Output every entry exactly, without any pictures.

Records from a data collection:
________

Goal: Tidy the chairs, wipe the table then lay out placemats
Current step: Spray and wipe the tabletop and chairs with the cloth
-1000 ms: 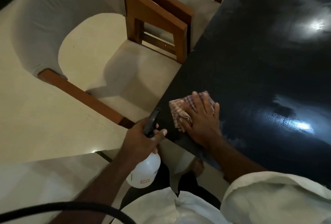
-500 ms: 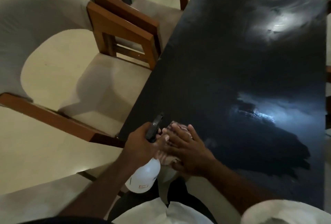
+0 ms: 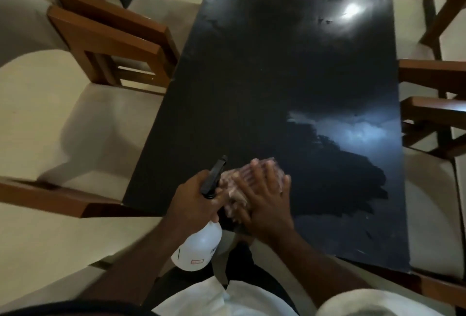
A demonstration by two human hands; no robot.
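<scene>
The long black table runs away from me, glossy, with wet streaks near its right side. My right hand lies flat with straight fingers on a checked pink cloth, pressing it onto the table near the front edge. My left hand grips the neck of a white spray bottle with a black trigger head, held just left of the cloth over the table's edge.
A beige-cushioned wooden chair stands at the table's left side, with another behind it. More wooden chairs line the right side. The floor is pale tile.
My right hand has slid the cloth from the table's left edge toward the middle of the near end. The view has swung right, showing the whole table. My left hand still holds the bottle.
</scene>
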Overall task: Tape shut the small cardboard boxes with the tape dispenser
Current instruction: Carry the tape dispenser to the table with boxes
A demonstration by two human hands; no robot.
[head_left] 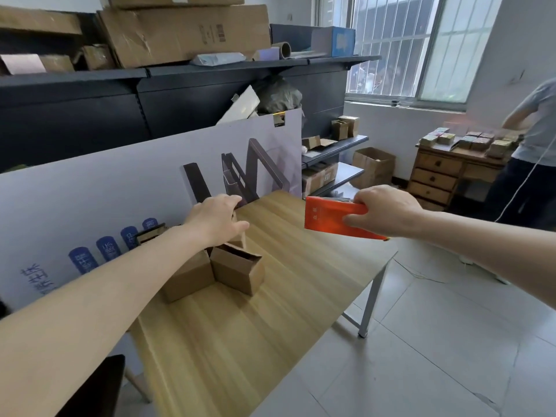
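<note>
— Largest item?
— Desk (270,326), wood-grain top.
— On it?
— Small cardboard boxes (237,267), flaps up, clustered at its left side.
— Tape dispenser (331,216)?
— Orange, held above the desk, gripped by right hand (388,210).
— Left hand (215,219)?
— On the rearmost box; grip unclear.

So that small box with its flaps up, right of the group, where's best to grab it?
Probably by the body of the open box, across its near and far walls just below the raised flaps, coming down from above. The flaps look floppy, and a second box sits against its left side, blocking that way. The left hand is nearest; the right hand holds the tape dispenser.
</note>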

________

# Expected answer
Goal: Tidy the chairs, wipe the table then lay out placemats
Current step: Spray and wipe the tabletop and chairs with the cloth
-1000 ms: 
-500 ms: 
+0 ms: 
A demonstration by two human hands; no robot.
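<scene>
The long black table runs away from me, glossy, with wet streaks near its right side. My right hand lies flat with straight fingers on a checked pink cloth, pressing it onto the table near the front edge. My left hand grips the neck of a white spray bottle with a black trigger head, held just left of the cloth over the table's edge.
A beige-cushioned wooden chair stands at the table's left side, with another behind it. More wooden chairs line the right side. The floor is pale tile.
My right hand has slid the cloth from the table's left edge toward the middle of the near end. The view has swung right, showing the whole table. My left hand still holds the bottle.
</scene>
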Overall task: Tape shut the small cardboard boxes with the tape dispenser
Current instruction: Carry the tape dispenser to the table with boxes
A demonstration by two human hands; no robot.
[head_left] 
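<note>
— Largest item?
— Desk (270,326), wood-grain top.
— On it?
— Small cardboard boxes (237,267), flaps up, clustered at its left side.
— Tape dispenser (331,216)?
— Orange, held above the desk, gripped by right hand (388,210).
— Left hand (215,219)?
— On the rearmost box; grip unclear.

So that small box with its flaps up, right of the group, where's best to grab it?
Probably by the body of the open box, across its near and far walls just below the raised flaps, coming down from above. The flaps look floppy, and a second box sits against its left side, blocking that way. The left hand is nearest; the right hand holds the tape dispenser.
</note>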

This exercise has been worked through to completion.